__Instructions to follow__.
Reproduce the listing that follows in full. Omit its images.

------------------------------------------------------------------------

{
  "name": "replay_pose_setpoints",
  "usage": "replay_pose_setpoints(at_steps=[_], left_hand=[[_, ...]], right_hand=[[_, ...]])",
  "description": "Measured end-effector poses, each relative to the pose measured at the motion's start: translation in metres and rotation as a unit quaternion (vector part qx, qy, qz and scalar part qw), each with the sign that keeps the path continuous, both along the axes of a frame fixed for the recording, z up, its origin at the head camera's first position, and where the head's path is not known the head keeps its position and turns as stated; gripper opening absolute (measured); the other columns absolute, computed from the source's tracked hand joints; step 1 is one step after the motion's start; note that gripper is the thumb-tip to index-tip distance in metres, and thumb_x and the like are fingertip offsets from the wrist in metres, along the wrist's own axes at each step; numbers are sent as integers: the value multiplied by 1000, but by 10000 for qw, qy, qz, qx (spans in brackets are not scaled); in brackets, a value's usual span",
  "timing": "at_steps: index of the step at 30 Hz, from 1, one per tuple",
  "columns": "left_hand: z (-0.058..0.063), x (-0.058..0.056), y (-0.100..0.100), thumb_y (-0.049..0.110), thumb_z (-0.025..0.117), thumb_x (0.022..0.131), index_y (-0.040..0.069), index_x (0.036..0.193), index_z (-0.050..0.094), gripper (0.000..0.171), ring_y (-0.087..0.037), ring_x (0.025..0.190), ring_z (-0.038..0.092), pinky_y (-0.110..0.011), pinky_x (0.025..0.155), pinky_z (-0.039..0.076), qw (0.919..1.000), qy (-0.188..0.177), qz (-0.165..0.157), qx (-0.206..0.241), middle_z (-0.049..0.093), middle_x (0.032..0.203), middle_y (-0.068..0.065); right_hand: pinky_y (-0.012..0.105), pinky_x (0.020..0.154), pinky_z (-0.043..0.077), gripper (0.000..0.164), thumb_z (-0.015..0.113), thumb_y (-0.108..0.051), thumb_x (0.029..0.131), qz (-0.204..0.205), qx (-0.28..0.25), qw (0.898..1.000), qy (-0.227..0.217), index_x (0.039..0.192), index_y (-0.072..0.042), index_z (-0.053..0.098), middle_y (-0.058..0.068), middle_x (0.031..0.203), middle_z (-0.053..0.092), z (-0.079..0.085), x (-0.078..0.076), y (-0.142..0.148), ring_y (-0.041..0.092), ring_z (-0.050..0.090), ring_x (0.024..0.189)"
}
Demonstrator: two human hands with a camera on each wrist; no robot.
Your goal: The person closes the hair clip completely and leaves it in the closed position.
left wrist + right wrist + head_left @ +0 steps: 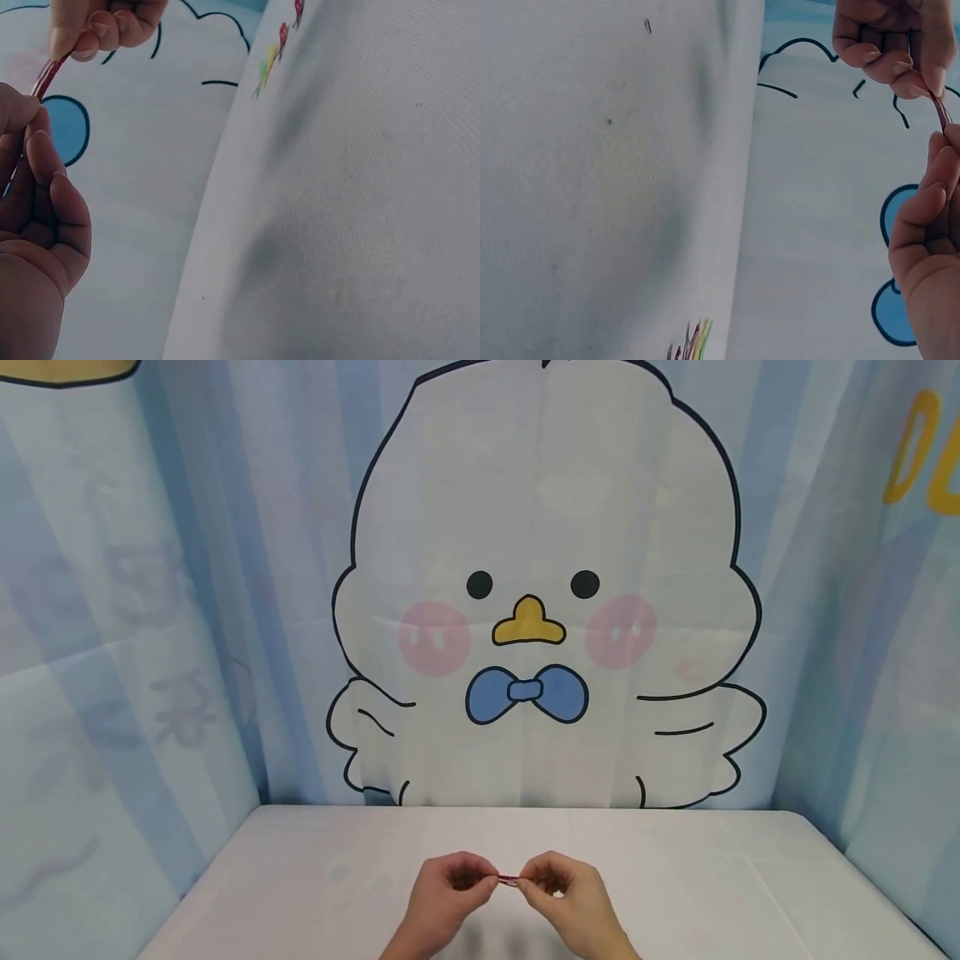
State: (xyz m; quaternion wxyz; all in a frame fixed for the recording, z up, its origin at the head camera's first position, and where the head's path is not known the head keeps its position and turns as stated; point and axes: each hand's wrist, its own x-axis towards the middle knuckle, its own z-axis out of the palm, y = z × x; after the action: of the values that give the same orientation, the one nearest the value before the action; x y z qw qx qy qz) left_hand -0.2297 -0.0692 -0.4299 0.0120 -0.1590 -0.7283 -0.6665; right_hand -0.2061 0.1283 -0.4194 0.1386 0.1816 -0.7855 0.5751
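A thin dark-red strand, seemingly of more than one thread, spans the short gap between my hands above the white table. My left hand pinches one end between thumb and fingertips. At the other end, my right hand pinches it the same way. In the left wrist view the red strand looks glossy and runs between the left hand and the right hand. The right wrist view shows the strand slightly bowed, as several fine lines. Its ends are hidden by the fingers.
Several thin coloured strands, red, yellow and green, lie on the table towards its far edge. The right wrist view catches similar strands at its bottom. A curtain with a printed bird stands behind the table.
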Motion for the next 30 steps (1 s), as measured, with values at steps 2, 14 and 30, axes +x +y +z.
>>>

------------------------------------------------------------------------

__Output__.
{
  "name": "replay_pose_setpoints",
  "usage": "replay_pose_setpoints(at_steps=[_], left_hand=[[_, ...]], right_hand=[[_, ...]])",
  "description": "Measured end-effector poses, each relative to the pose measured at the motion's start: translation in metres and rotation as a unit quaternion (vector part qx, qy, qz and scalar part qw), each with the sign that keeps the path continuous, both along the axes of a frame fixed for the recording, z up, its origin at the head camera's first position, and where the head's path is not known the head keeps its position and turns as stated; gripper opening absolute (measured); the other columns absolute, computed from the source's tracked hand joints; step 1 is one step after the motion's start; note that gripper is the thumb-tip to index-tip distance in metres, and thumb_x and the like are fingertip offsets from the wrist in metres, along the wrist's own axes at each step; numbers are sent as integers: the value multiplied by 1000, but by 10000 for qw, qy, qz, qx (spans in brackets are not scaled); in brackets, a value's usual span",
  "timing": "at_steps: index of the step at 30 Hz, from 1, one per tuple",
  "columns": "left_hand: z (-0.058..0.063), x (-0.058..0.056), y (-0.100..0.100), thumb_y (-0.049..0.110), thumb_z (-0.025..0.117), thumb_x (0.022..0.131), index_y (-0.040..0.069), index_x (0.036..0.193), index_z (-0.050..0.094), gripper (0.000..0.171), ring_y (-0.087..0.037), ring_x (0.025..0.190), ring_z (-0.038..0.092), pinky_y (-0.110..0.011), pinky_x (0.025..0.155), pinky_z (-0.039..0.076), qw (0.919..1.000), qy (-0.188..0.177), qz (-0.165..0.157), qx (-0.206..0.241), middle_z (-0.049..0.093), middle_x (0.032..0.203), middle_y (-0.068..0.065); right_hand: pinky_y (-0.012..0.105), pinky_x (0.020..0.154), pinky_z (-0.043..0.077), gripper (0.000..0.164), thumb_z (-0.015..0.113), thumb_y (-0.108..0.051), thumb_x (0.029..0.131), qz (-0.204..0.205), qx (-0.28..0.25), qw (0.898..1.000), qy (-0.227..0.217), index_x (0.039..0.192), index_y (-0.072..0.042), index_z (-0.053..0.098), middle_y (-0.058..0.068), middle_x (0.031..0.203), middle_z (-0.053..0.092), z (-0.079..0.085), x (-0.078..0.076), y (-0.142..0.148), ring_y (-0.041..0.092), ring_z (-0.050..0.090), ring_x (0.024..0.189)"
}
Demonstrator: two human hands with a camera on each wrist; no robot.
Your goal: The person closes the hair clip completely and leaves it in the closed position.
left wrist + right wrist + head_left @ +0 steps: 
State: (xyz m; quaternion wxyz; all in a frame fixed for the recording, z up, its origin at the head camera's first position, and where the head's path is not known the head keeps its position and turns as stated; point and axes: each hand's wrist, its own x-axis towards the middle knuckle, its own z-axis out of the palm, y = z × x; after the action: of the values that give the same orientation, the one nearest the value before the action; x y z qw qx qy qz) left_hand -0.2297 -0.0692 -0.4299 0.0120 -0.1590 -0.7283 -0.6665; right_hand -0.2061 0.1283 -0.4194 0.1386 0.1816 -0.7855 0.5751
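A thin dark-red strand, seemingly of more than one thread, spans the short gap between my hands above the white table. My left hand pinches one end between thumb and fingertips. At the other end, my right hand pinches it the same way. In the left wrist view the red strand looks glossy and runs between the left hand and the right hand. The right wrist view shows the strand slightly bowed, as several fine lines. Its ends are hidden by the fingers.
Several thin coloured strands, red, yellow and green, lie on the table towards its far edge. The right wrist view catches similar strands at its bottom. A curtain with a printed bird stands behind the table.
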Motion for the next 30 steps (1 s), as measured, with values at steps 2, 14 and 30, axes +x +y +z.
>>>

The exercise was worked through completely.